Write each entry out again exactly as it was given.

<<<<

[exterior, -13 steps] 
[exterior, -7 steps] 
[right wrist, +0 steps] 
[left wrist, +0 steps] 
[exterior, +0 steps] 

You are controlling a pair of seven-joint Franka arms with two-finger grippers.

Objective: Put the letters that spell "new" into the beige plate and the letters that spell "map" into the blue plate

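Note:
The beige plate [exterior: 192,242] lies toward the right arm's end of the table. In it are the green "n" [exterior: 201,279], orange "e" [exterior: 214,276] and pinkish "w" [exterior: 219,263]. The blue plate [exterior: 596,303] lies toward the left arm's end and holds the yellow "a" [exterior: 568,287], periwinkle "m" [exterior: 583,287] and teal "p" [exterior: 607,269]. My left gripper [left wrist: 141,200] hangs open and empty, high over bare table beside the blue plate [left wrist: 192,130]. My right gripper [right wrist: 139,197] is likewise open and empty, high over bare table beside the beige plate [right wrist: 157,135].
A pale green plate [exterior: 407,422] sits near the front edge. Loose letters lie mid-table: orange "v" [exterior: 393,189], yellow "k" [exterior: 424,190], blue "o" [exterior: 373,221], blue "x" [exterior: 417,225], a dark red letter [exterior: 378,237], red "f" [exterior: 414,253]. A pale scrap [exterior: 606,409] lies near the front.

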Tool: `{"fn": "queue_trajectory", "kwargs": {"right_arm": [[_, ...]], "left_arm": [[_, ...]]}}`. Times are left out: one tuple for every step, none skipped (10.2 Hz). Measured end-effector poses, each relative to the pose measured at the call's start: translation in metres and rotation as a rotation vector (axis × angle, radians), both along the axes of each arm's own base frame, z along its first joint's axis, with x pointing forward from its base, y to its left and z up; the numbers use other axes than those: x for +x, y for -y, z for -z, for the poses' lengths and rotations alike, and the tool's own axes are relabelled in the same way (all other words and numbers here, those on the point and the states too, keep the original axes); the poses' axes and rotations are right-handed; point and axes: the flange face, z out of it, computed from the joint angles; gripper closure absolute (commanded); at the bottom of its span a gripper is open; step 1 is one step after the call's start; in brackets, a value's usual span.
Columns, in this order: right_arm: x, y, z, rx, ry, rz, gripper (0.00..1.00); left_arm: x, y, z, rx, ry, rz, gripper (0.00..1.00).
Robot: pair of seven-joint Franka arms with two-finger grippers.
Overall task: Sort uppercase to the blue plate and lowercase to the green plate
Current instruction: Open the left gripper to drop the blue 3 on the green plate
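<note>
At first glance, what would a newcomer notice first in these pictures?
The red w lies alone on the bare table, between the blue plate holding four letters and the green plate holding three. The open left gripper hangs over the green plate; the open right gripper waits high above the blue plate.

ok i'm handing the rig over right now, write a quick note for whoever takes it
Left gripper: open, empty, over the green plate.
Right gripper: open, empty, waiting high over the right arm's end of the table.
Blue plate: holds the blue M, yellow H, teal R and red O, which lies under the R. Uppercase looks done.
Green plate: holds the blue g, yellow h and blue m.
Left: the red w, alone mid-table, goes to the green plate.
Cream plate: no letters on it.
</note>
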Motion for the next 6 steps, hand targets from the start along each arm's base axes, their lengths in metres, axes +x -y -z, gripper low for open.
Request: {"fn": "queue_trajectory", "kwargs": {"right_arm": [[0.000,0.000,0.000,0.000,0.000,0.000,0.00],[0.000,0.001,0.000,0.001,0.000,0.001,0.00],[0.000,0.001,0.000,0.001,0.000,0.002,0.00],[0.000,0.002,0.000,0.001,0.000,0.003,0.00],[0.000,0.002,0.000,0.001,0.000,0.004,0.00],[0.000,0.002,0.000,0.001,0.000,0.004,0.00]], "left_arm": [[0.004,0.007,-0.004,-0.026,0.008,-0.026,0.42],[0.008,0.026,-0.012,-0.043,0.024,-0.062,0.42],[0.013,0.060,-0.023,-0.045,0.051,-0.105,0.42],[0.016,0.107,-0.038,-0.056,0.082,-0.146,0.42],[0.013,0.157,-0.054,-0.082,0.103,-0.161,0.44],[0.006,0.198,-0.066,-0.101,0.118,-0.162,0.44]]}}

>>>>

— Result —
[exterior, -13 steps] 
[exterior, -7 steps] 
[right wrist, +0 steps] 
[left wrist, +0 steps] 
[exterior, +0 steps] 

You are controlling a pair of seven-joint Franka arms with two-finger grippers.

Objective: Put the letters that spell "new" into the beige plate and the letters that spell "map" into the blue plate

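Note:
The beige plate [exterior: 192,242] lies toward the right arm's end of the table. In it are the green "n" [exterior: 201,279], orange "e" [exterior: 214,276] and pinkish "w" [exterior: 219,263]. The blue plate [exterior: 596,303] lies toward the left arm's end and holds the yellow "a" [exterior: 568,287], periwinkle "m" [exterior: 583,287] and teal "p" [exterior: 607,269]. My left gripper [left wrist: 141,200] hangs open and empty, high over bare table beside the blue plate [left wrist: 192,130]. My right gripper [right wrist: 139,197] is likewise open and empty, high over bare table beside the beige plate [right wrist: 157,135].
A pale green plate [exterior: 407,422] sits near the front edge. Loose letters lie mid-table: orange "v" [exterior: 393,189], yellow "k" [exterior: 424,190], blue "o" [exterior: 373,221], blue "x" [exterior: 417,225], a dark red letter [exterior: 378,237], red "f" [exterior: 414,253]. A pale scrap [exterior: 606,409] lies near the front.
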
Tool: `{"fn": "queue_trajectory", "kwargs": {"right_arm": [[_, ...]], "left_arm": [[_, ...]]}}`. Times are left out: one tuple for every step, none skipped (10.2 Hz). Measured end-effector poses, each relative to the pose measured at the call's start: translation in metres and rotation as a rotation vector (axis × angle, radians), both along the axes of each arm's own base frame, z along its first joint's axis, with x pointing forward from its base, y to its left and z up; the numbers use other axes than those: x for +x, y for -y, z for -z, for the poses' lengths and rotations alike, and the tool's own axes are relabelled in the same way (all other words and numbers here, those on the point and the states too, keep the original axes); the poses' axes and rotations are right-handed; point and axes: the flange face, z out of it, computed from the joint angles; gripper closure absolute (commanded); at the bottom of its span a gripper is open; step 1 is one step after the call's start; in brackets, a value's usual span.
Columns, in this order: right_arm: x, y, z, rx, ry, rz, gripper (0.00..1.00); left_arm: x, y, z, rx, ry, rz, gripper (0.00..1.00).
Robot: pair of seven-joint Franka arms with two-finger grippers.
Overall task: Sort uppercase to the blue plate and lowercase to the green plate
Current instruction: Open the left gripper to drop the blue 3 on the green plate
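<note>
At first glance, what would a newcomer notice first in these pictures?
The red w lies alone on the bare table, between the blue plate holding four letters and the green plate holding three. The open left gripper hangs over the green plate; the open right gripper waits high above the blue plate.

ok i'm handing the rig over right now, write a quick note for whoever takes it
Left gripper: open, empty, over the green plate.
Right gripper: open, empty, waiting high over the right arm's end of the table.
Blue plate: holds the blue M, yellow H, teal R and red O, which lies under the R. Uppercase looks done.
Green plate: holds the blue g, yellow h and blue m.
Left: the red w, alone mid-table, goes to the green plate.
Cream plate: no letters on it.
</note>
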Motion for the next 6 steps, hand targets from the start along each arm's base axes, their lengths in metres, axes +x -y -z, gripper low for open.
Request: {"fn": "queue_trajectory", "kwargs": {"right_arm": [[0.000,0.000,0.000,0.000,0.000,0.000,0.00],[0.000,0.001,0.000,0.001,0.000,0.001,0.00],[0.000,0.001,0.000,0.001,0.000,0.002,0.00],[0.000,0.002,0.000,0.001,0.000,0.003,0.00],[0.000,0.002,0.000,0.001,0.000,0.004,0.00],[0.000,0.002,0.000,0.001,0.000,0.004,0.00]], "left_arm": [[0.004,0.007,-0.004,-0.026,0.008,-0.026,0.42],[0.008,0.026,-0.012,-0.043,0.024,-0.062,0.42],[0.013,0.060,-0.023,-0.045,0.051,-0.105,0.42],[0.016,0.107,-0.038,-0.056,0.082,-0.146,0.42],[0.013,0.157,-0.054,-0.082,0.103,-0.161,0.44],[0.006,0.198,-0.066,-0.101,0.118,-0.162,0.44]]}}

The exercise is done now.